A contract of employment is a contract with reciprocal rights and obligations. The employee is under an obligation to work and the employer is under an obligation to pay for his services. Just as the employer is entitled to refuse to pay the employee if the latter refuses to work, so the employee is entitled to refuse to work if the employer refuses to pay him wages which are due to him.’

[20]        In Mpanza[11], the applicant employees failed to tender their services after they were redeployed consequent to their unit being disbanded. They were given opportunity to make representations as to why leave without pay should not be granted for their unauthorised absence from work, an offer they shunned. Hence, the court rejected their claim of unlawful deduction, stating that as they ‘…failed to render their services to the Department, the Department became entitled, in law, to implement the no-work, no-pay and no-benefit rule.[12]

[21]        The converse is true in the present case. In the letter dated 13 November 2017 addressed to Ms Siwela with the heading: ‘THE INTENTION OF THE EMPLOYER TO INSTITUTE DISCIPLINARY ACTION AGAINST YOURSELF FOR ABSENTEEISM WITHOUT AUTHORISED LEAVE,’ Mr Ratsiane accused Ms Siwela of being absent from work without complying with the leave application process and invited her ‘to show cause why the employer should not proceed to institute disciplinary action against’ her.[13] Ms Siwela opted to deal with the allegations at the appropriate forum, which could only mean the intended disciplinary enquiry. Nowhere, in this letter nor subsequent communication was Ms Siwela invited to make representations on the deduction from her salary.

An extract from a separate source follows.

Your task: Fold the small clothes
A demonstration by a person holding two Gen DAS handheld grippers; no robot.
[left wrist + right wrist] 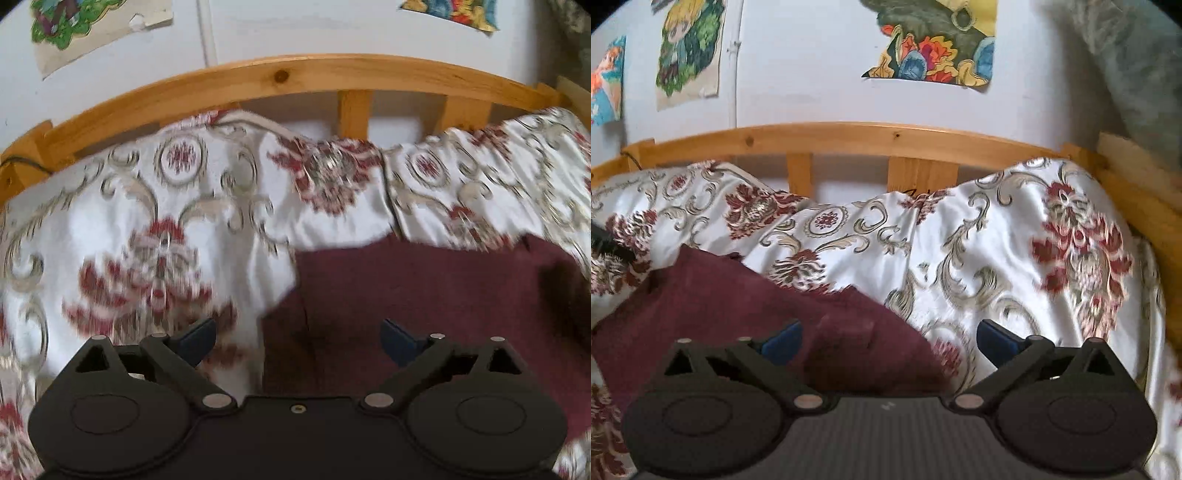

[22]        There are two issues that arise in the enquiry on the lawfulness of the deduction from the remuneration of employees in terms of section 34(1) and (2) of the BCEA. Firstly, whether it was preceded by fair procedure; and secondly, whether it was substantively fair.

Procedural fairness  

[23]        The allegation that Ms Siwela took unauthorised leave, which, as correctly stated in Mr Ratsiane’s letter dated 13 November 2017, is a disciplinary issue and, as such, had to be determined objectively. In Public Servants Association obo Ubogu v Head of the Department of Health, Gauteng and Others, Head of the Department of Health, Gauteng and Another v Public Servants Association obo Ubogu,[14] the Constitutional Court, albeit dealing with section 38(2)(b)(i) of the Public Service Act[15] which permits the State as the employer to deduct overpayment in salary without the employee’s consent, stated that ‘[t]he mechanism through section 38(2)(b)(i), as currently formulated, is clearly unfair.  It promotes self-help and imposes strict liability on an employee in respect of overpayment irrespective of whether the employee can afford the arbitrarily determined instalments and was afforded an opportunity for legal redress.’[16] The Constitutional Court underscored the inviolable audi alteram partem principle, the mainstay procedural fairness, and stated:

Regarding the principle of fair procedure, this Court remarked in De Lange –

[a]t heart, fair procedure is designed to prevent arbitrariness in the outcome of the decision.  The time-honoured principles that no-one shall be the judge in his or her own matter - and that the other side should be heard [audi alteram partem] - aim toward eliminating the proscribed arbitrariness in a way that gives content to the rule of law.  They reach deep down into the adjudicating process, attempting to remove bias and ignorance from it. …Everyone has the right to state his or her own case, not because his or her version is right, and must be accepted, but because, in evaluating the cogency of any argument, the arbiter, still a fallible human being, must be informed about the points of view of both parties in order to stand any real chance of coming up with an objectively justifiable conclusion that is anything more than chance.  Absent these central and core notions, any procedure that touches in an enduring and far-reaching manner on a vital human interest . . . points in the direction of a violation”.[17]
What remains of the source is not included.